«Je revis le massacre tous les jours.» Le 19 mai, devant la commission judiciaire de la Chambre des représentants, Viola Fletcher a livré un témoignage poignant. Le 31 mai 1921, elle avait 7 ans. Pendant deux jours, d’atroces heurts, pillages et incendies se sont soldés par la mort de 100 à 300 Afro-Américains, à Tulsa, dans l’Oklahoma.

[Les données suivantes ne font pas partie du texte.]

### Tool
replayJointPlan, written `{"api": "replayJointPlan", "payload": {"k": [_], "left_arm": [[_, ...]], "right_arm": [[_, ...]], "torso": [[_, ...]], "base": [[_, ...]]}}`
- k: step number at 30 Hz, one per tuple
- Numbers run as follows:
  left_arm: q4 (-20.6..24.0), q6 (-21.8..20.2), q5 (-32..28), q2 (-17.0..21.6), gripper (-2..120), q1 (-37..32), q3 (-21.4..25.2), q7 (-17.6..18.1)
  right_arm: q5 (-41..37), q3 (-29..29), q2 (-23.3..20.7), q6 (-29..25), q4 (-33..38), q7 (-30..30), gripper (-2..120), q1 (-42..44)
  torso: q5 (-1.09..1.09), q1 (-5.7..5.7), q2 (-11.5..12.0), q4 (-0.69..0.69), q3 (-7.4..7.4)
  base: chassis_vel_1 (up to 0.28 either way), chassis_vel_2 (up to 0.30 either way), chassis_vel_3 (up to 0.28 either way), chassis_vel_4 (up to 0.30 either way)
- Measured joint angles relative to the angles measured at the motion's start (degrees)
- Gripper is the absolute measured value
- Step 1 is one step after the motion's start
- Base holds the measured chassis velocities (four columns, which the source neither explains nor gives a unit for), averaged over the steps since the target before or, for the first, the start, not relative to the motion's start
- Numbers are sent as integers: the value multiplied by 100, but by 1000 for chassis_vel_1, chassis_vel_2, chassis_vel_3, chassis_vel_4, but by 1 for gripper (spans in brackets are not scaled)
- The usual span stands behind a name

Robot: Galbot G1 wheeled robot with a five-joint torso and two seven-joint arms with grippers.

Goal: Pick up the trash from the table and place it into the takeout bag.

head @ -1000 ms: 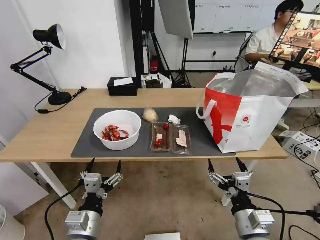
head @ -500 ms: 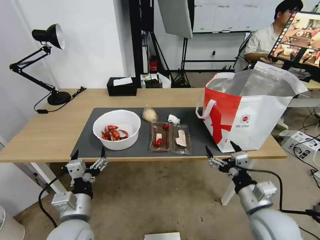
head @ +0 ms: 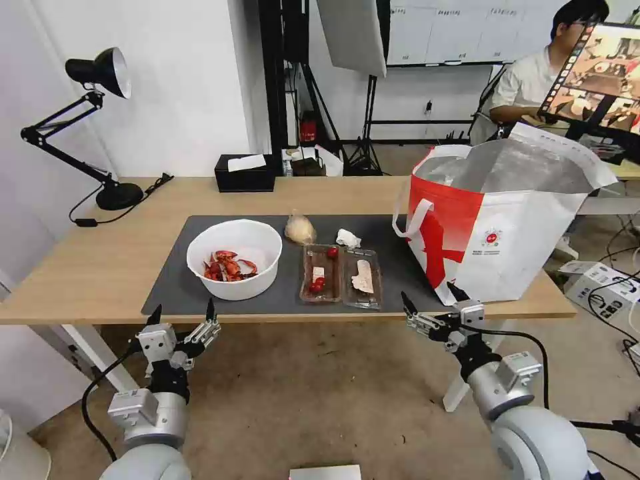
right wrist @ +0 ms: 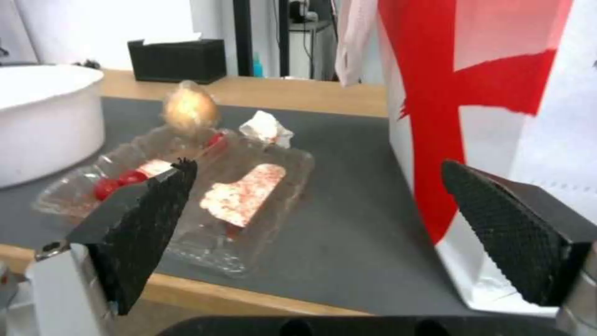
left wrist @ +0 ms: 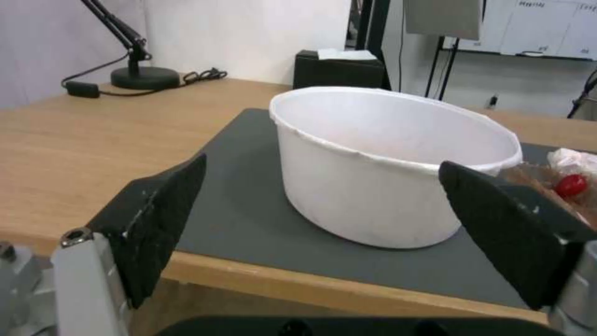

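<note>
The long light-wood table (head: 100,267) stands on white legs, and a big dark grey mat (head: 387,233) covers most of its middle. At the right end of that mat sits the takeout bag (head: 507,220), a large red-and-white tote standing upright with its mouth open, silver lining showing, a white strap handle hanging on its left face and a small round red logo on the white front.

Left of centre on the mat rests the white round bowl (head: 234,259), upright, with red shellfish shells lying in its bottom. Just beside it to the right lies the clear plastic double tray (head: 341,275), flat on the mat, with a few red tomatoes in its left half and pale scraps in both halves. Behind the tray, the knotted clear bag (head: 300,229) with its beige filling sits close to the bowl's far rim, and the crumpled white tissue (head: 347,238) lies a little to its right. All four pieces are apart from the tote.

Both arms hang in front of the table's near edge, below the top. The left pincer (head: 183,313) points at the bowl, fingers spread wide, holding nothing. The right pincer (head: 431,301) sits near the tote's lower left corner, also spread wide and empty.

At the table's far edge stands a black tissue box (head: 245,173), and at the far left a black desk lamp (head: 100,127).
</note>
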State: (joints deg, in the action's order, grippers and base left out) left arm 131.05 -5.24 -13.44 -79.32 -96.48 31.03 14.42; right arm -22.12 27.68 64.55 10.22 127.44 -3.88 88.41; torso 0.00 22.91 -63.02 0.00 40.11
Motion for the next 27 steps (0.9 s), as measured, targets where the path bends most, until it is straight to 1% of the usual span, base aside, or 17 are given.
{"api": "replayJointPlan", "payload": {"k": [8, 11, 12, 14, 15, 16, 17, 18, 19, 20, 21, 22, 23, 24, 25, 26, 27], "left_arm": [[6, 0, 13, -33, 100, -78, -7, -66], [16, 0, 16, -30, 100, -114, -6, -71], [16, 0, 16, -30, 100, -114, -6, -71], [46, -5, 11, 7, 100, -140, 2, -71], [77, -12, 1, 62, 100, -162, 25, -71], [77, -12, 1, 62, 100, -162, 25, -71], [90, -14, -5, 93, 100, -176, 46, -71], [94, -15, -10, 111, 100, -204, 66, -73], [94, -15, -10, 111, 100, -204, 66, -73], [94, -15, -11, 111, 100, -224, 70, -73], [94, -15, -11, 104, 100, -264, 72, -75], [94, -15, -11, 104, 100, -264, 72, -75], [94, -15, -11, 91, 100, -296, 71, -77], [87, -13, -5, 70, 100, -329, 66, -78], [87, -13, -5, 70, 100, -329, 66, -78], [74, -13, -1, 55, 100, -346, 62, -81], [68, -13, 3, 48, 100, -354, 61, -82]], "right_arm": [[-614, -99, 13, -5, 40, -193, 100, -25], [-1104, -166, 3, 26, 116, -364, 100, -51], [-1104, -166, 3, 26, 116, -364, 100, -51], [-1531, -192, -30, 108, 192, -506, 100, -111], [-2115, -229, -82, 189, 279, -705, 100, -211], [-2115, -229, -82, 189, 279, -705, 100, -211], [-2655, -273, -120, 227, 337, -905, 100, -295], [-3452, -348, -145, 265, 416, -1232, 100, -430], [-3452, -348, -145, 265, 416, -1232, 100, -430], [-3877, -381, -147, 271, 458, -1411, 100, -500], [-4773, -443, -133, 273, 542, -1798, 100, -622], [-4773, -443, -133, 273, 542, -1798, 100, -622], [-5530, -471, -91, 271, 606, -2146, 100, -733], [-6485, -499, -6, 217, 670, -2573, 100, -904], [-6485, -499, -6, 217, 670, -2573, 100, -904], [-6983, -550, 61, 136, 686, -2794, 100, -1017], [-7190, -598, 99, 72, 686, -2890, 100, -1067]], "torso": [[0, 1, 0, 0, 0], [0, 0, 0, -1, 0], [0, 0, 0, -1, 0], [0, 0, 0, 0, 0], [0, 0, 0, 0, 0], [0, 0, 0, 0, 0], [0, 0, 0, 0, 0], [0, 1, 0, 0, 0], [0, 1, 0, 0, 0], [0, 1, 0, 1, 0], [0, 0, 0, 0, 0], [0, 0, 0, 0, 0], [0, 1, 0, 0, 0], [-1, 0, 0, 0, 0], [-1, 0, 0, 0, 0], [0, 1, 0, 1, 0], [-1, 1, 0, 1, 0]], "base": [[0, 0, 0, 0], [0, 0, 0, 0], [0, 0, 0, 0], [0, 0, 0, 0], [0, 0, 0, 0], [0, 0, 0, 0], [0, 0, 0, 0], [0, 0, 0, 0], [0, 0, 0, 0], [0, 0, 0, 0], [0, 0, 0, 0], [0, 0, 0, 0], [0, 0, 0, 0], [0, 0, 0, 0], [0, 0, 0, 0], [0, 0, 0, 0], [0, 0, 0, 0]]}}
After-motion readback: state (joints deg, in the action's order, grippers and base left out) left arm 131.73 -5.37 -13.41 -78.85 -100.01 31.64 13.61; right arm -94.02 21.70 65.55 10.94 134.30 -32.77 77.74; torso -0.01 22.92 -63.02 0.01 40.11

Un drame national aux lourdes ramifications, entouré d’un silence coupable, resté longtemps enfoui. Mardi, le président Joe Biden se rendra sur place, pour un hommage aux victimes. Quelques jours à peine après avoir reçu, à la Maison-Blanche, la famille de l’Afro-Américain George Floyd, décédé le 25 mai 2020 sous le genou du policier blanc Derek Chauvin.

«J’entends les cris»

Viola Fletcher n’était pas la seule à témoigner au Congrès, le 19 mai, pour réclamer justice et réparations. Il y avait aussi deux autres survivants du massacre: son petit frère, Hughes Van Ellis, 100 ans, et Lessie Benningfield Randle, 106 ans, apparue par vidéoconférence. «Je n’oublierai jamais la violence de la foule hargneuse de Blancs lorsque nous avons quitté la maison. Je vois encore des hommes noirs se faire tirer dessus et les corps noirs gisant par terre dans la rue. Je sens encore la fumée et je vois le feu. Je vois encore les commerces noirs être incendiés. J’entends encore les avions nous survoler. J’entends les cris», a raconté Viola Fletcher.